TASK DIRECTIONS
Every line of the data must be copied exactly.

SUPPLIED DATA
========================

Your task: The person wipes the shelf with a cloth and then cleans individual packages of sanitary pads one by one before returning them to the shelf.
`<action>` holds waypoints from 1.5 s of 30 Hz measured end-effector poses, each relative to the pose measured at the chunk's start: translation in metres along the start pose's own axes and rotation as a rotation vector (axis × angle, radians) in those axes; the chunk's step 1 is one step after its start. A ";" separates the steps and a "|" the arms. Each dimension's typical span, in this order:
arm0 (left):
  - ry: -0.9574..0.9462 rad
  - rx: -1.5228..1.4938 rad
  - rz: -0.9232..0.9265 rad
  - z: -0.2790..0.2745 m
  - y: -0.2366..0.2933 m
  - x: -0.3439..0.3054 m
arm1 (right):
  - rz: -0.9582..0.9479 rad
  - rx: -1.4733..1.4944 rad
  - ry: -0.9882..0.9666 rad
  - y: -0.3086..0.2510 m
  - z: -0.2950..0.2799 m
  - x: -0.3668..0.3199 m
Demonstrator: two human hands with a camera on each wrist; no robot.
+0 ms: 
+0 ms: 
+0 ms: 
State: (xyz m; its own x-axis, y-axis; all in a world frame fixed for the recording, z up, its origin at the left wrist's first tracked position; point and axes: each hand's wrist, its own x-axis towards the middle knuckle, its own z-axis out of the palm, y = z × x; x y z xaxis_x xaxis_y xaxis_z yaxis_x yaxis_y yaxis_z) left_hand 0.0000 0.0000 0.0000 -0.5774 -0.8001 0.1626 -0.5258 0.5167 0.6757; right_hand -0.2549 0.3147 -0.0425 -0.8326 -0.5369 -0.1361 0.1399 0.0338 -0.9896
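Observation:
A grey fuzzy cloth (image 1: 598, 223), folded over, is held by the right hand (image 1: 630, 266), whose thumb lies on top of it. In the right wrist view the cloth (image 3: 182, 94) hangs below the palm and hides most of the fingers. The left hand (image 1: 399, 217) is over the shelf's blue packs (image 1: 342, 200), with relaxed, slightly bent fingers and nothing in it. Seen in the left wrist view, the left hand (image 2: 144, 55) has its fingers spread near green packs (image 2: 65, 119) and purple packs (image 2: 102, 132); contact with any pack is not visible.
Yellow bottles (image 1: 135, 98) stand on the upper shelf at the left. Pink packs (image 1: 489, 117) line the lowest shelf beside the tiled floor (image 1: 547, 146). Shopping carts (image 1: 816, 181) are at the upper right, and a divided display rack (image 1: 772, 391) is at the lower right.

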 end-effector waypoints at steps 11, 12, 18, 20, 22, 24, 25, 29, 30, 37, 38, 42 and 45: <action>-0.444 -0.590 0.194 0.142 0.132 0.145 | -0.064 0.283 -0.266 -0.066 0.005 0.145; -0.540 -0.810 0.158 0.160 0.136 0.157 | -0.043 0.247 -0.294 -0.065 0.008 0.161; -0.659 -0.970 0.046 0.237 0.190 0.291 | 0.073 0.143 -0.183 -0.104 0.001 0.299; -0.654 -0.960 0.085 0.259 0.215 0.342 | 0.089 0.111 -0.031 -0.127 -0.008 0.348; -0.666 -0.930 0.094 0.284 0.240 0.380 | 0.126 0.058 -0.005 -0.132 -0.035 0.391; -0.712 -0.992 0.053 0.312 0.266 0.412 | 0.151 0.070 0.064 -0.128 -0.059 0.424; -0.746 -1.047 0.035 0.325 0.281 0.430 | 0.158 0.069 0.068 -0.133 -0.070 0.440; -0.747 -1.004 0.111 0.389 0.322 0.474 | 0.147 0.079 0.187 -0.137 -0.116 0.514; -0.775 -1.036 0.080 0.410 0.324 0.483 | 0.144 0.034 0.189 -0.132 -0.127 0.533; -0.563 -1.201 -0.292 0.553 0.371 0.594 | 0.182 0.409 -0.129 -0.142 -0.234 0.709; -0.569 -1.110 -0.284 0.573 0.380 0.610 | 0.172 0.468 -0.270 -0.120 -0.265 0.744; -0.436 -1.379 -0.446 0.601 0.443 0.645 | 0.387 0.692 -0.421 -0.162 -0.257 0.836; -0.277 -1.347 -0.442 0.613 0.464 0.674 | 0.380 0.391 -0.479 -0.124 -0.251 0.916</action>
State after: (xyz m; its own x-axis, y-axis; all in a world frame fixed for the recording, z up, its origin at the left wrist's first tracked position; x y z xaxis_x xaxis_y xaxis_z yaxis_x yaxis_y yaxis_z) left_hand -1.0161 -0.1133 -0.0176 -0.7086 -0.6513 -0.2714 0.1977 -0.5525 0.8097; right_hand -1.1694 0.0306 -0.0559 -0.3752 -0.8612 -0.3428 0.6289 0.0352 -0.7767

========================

COMPLETED TASK
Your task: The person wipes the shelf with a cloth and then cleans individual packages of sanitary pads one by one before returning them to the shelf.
`<action>` holds waypoints from 1.5 s of 30 Hz measured end-effector poses, each relative to the pose measured at the chunk's start: translation in metres along the start pose's own axes and rotation as a rotation vector (axis × angle, radians) in those axes; the chunk's step 1 is one step after its start. A ";" separates the steps and a "|" the arms. Each dimension's typical span, in this order:
arm0 (left):
  - ry: -0.9574..0.9462 rad
  - rx: -1.5228..1.4938 rad
  - rz: -0.9232..0.9265 rad
  - z: -0.2790..0.2745 m
  - y: -0.2366..0.2933 m
  - x: -0.3439..0.3054 m
arm1 (right):
  - rz: -0.9582..0.9479 rad
  - rx: -1.4733..1.4944 rad
  - ry: -0.9882..0.9666 rad
  - y: -0.3086..0.2510 m
  - z: -0.2950..0.2799 m
  - x: -0.3668..0.3199 m
Demonstrator: two human hands with a camera on each wrist; no robot.
+0 ms: 
+0 ms: 
+0 ms: 
State: (xyz m; its own x-axis, y-axis; all in a world frame fixed for the recording, z up, its origin at the left wrist's first tracked position; point and axes: each hand's wrist, its own x-axis towards the middle knuckle, its own z-axis out of the palm, y = z × x; x y z xaxis_x xaxis_y xaxis_z yaxis_x yaxis_y yaxis_z) left_hand 0.0000 0.0000 0.0000 -0.5774 -0.8001 0.1626 -0.5258 0.5167 0.6757; right_hand -0.2549 0.3147 -0.0425 -0.8326 -0.5369 -0.1361 0.1399 0.0338 -0.9896
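Observation:
A grey fuzzy cloth (image 1: 598, 223), folded over, is held by the right hand (image 1: 630, 266), whose thumb lies on top of it. In the right wrist view the cloth (image 3: 182, 94) hangs below the palm and hides most of the fingers. The left hand (image 1: 399, 217) is over the shelf's blue packs (image 1: 342, 200), with relaxed, slightly bent fingers and nothing in it. Seen in the left wrist view, the left hand (image 2: 144, 55) has its fingers spread near green packs (image 2: 65, 119) and purple packs (image 2: 102, 132); contact with any pack is not visible.
Yellow bottles (image 1: 135, 98) stand on the upper shelf at the left. Pink packs (image 1: 489, 117) line the lowest shelf beside the tiled floor (image 1: 547, 146). Shopping carts (image 1: 816, 181) are at the upper right, and a divided display rack (image 1: 772, 391) is at the lower right.
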
 end-effector waypoints at steps 11, 12, 18, 20, 22, 24, 25, 29, 30, 37, 38, 42 and 45: <action>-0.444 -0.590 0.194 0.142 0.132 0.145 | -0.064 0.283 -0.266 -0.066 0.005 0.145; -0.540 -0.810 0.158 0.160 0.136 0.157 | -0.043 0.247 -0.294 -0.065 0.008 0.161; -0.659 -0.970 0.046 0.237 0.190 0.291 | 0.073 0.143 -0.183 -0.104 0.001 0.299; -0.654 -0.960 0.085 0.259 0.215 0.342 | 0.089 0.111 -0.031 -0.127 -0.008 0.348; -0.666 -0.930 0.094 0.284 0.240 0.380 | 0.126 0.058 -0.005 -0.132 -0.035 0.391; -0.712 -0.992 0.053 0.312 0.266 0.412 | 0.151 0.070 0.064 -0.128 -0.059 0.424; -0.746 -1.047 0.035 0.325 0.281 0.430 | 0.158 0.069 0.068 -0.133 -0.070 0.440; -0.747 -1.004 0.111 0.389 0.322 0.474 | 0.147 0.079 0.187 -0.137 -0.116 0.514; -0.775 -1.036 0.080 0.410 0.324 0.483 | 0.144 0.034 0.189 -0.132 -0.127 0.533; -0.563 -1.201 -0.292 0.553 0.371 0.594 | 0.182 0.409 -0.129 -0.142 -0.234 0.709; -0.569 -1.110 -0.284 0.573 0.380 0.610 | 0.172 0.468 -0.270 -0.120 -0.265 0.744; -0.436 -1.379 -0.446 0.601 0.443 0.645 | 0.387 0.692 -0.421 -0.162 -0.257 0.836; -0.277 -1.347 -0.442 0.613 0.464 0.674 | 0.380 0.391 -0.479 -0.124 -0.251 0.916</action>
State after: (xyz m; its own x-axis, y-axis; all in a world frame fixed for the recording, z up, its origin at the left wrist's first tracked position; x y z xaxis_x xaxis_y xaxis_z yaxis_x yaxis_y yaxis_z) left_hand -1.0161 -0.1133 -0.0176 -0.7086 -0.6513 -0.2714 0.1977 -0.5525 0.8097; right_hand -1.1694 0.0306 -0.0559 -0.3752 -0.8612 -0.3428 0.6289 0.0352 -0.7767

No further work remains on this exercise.